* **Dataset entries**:
==============================

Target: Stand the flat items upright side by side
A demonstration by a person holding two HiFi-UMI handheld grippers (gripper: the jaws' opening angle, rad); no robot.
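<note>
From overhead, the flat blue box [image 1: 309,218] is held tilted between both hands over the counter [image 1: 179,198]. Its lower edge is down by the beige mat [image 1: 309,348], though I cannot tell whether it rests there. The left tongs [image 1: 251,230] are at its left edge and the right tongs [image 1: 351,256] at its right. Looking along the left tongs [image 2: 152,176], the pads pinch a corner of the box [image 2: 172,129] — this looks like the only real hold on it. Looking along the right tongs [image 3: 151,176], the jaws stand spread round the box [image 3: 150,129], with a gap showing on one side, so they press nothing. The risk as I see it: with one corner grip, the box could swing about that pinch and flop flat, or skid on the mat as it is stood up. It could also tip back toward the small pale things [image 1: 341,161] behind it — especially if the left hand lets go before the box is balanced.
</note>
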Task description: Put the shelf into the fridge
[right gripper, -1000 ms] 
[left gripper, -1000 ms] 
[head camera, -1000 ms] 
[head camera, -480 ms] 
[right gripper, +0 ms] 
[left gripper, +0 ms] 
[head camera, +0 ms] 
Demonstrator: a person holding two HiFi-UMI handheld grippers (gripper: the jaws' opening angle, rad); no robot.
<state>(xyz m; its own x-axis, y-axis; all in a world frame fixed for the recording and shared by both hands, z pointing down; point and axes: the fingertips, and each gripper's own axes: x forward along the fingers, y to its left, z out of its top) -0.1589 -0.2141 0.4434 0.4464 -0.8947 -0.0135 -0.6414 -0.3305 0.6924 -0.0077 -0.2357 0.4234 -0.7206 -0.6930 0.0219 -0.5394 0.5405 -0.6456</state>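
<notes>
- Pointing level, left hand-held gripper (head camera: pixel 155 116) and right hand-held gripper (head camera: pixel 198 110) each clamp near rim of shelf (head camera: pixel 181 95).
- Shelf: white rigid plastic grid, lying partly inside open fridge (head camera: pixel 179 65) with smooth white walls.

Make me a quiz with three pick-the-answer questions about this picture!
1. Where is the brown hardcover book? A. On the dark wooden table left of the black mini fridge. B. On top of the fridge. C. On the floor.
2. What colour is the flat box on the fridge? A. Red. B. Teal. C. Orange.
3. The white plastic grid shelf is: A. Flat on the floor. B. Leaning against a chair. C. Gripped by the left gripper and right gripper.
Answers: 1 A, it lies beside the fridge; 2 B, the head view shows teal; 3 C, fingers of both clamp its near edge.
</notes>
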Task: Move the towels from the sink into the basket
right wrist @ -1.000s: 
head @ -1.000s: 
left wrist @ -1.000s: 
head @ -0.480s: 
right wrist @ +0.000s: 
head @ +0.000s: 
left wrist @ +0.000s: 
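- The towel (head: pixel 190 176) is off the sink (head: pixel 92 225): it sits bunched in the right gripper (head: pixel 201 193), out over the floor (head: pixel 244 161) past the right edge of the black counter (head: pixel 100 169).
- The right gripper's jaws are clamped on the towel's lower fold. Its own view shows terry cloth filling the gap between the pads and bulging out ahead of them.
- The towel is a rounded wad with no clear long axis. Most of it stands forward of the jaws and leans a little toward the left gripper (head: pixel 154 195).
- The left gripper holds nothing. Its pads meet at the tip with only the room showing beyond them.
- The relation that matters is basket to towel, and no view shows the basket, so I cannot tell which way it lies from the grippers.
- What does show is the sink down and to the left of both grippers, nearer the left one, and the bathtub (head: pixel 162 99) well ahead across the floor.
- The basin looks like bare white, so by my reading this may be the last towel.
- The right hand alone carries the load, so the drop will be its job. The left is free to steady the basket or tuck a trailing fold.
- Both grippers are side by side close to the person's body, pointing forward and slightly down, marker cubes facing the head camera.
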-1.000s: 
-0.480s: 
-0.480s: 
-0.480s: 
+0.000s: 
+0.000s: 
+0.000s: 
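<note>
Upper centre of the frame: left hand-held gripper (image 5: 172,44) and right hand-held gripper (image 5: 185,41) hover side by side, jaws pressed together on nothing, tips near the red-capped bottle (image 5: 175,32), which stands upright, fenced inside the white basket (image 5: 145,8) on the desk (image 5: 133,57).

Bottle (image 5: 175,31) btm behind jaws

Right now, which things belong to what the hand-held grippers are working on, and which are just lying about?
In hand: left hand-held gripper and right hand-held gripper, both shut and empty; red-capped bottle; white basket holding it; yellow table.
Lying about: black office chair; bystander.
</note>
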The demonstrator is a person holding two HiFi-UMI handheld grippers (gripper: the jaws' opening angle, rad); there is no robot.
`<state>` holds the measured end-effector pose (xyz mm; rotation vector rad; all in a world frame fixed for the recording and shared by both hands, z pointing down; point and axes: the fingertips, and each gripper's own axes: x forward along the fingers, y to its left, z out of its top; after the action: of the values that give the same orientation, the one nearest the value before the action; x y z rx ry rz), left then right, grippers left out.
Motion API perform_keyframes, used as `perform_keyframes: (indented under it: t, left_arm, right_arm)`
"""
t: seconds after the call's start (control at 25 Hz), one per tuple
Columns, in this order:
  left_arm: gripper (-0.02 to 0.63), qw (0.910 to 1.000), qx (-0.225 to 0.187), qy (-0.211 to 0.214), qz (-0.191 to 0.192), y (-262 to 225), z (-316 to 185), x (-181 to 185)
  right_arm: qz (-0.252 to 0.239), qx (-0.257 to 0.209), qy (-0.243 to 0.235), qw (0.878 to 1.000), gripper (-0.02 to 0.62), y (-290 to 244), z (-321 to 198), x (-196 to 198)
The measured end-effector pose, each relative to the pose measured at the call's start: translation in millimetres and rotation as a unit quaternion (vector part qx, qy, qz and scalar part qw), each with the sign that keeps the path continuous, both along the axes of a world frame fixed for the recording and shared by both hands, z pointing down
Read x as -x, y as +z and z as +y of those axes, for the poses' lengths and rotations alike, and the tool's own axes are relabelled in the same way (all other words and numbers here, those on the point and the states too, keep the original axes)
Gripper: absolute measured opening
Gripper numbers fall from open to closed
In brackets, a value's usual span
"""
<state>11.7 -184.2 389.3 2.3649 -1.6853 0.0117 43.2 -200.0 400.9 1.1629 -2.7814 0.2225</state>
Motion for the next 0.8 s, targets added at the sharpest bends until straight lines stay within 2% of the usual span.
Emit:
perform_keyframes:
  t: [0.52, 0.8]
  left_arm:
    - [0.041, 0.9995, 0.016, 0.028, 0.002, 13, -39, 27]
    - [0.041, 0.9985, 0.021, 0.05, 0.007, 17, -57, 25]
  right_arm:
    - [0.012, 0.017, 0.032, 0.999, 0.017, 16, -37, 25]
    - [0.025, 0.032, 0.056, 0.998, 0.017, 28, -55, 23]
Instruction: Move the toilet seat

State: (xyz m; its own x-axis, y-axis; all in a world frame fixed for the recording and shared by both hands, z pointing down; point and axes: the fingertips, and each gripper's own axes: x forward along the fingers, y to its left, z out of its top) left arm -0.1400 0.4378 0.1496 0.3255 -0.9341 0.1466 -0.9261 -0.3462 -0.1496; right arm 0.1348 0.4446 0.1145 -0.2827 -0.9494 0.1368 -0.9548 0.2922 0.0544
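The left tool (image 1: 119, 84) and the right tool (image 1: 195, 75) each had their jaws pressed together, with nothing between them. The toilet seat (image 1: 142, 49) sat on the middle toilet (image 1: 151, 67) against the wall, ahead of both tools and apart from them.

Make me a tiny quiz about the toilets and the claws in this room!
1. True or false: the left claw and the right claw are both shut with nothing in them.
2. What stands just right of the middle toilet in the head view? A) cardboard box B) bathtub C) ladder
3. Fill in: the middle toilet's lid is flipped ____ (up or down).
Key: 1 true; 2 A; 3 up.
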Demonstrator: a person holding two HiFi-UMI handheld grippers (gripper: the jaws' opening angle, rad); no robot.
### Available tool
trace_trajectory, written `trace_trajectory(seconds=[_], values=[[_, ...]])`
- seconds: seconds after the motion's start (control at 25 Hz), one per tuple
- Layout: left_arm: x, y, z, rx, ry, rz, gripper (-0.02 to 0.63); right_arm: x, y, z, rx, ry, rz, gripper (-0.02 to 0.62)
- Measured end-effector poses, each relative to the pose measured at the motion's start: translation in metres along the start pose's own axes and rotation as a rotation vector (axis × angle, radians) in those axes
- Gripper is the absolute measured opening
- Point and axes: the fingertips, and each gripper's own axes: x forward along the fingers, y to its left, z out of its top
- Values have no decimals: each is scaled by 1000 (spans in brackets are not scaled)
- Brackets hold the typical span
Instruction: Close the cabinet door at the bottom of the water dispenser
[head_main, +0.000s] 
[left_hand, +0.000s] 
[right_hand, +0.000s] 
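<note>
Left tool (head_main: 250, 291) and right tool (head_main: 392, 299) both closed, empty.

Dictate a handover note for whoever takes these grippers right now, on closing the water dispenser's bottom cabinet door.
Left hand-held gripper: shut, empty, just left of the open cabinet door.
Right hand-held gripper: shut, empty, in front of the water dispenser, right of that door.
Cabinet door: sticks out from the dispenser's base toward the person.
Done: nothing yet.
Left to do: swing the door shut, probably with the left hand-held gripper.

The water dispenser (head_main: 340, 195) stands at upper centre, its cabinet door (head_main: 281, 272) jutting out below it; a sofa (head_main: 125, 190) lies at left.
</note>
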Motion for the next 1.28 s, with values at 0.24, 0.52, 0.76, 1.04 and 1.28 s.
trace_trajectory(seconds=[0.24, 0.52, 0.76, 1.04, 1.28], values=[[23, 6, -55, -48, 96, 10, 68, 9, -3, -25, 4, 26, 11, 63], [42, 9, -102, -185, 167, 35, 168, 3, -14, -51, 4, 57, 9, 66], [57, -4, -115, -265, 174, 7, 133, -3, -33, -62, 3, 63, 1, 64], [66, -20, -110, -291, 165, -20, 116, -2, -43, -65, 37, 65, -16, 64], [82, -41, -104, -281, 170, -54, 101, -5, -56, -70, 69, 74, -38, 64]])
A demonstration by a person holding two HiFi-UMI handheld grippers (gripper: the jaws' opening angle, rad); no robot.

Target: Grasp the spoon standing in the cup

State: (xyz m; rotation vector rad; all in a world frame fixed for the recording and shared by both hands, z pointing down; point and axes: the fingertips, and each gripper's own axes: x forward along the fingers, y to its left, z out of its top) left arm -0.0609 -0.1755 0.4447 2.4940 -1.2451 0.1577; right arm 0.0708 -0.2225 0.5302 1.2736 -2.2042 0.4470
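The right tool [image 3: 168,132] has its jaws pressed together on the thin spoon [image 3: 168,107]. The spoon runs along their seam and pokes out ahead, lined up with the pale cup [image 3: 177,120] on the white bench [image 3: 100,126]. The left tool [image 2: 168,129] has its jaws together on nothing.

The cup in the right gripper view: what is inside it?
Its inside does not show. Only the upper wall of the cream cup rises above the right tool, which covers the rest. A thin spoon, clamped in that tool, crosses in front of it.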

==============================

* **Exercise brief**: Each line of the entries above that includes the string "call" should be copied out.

* **Task response**:
t: seconds after the call's start (control at 25 Hz), one per tuple
The measured end-effector pose, each relative to the pose measured at the call's start: translation in millimetres and rotation as a unit quaternion (vector part qx, qy, qz and scalar part qw), each with the sign that keeps the path continuous, both along the axes of a world frame fixed for the recording and shared by both hands, z pointing down

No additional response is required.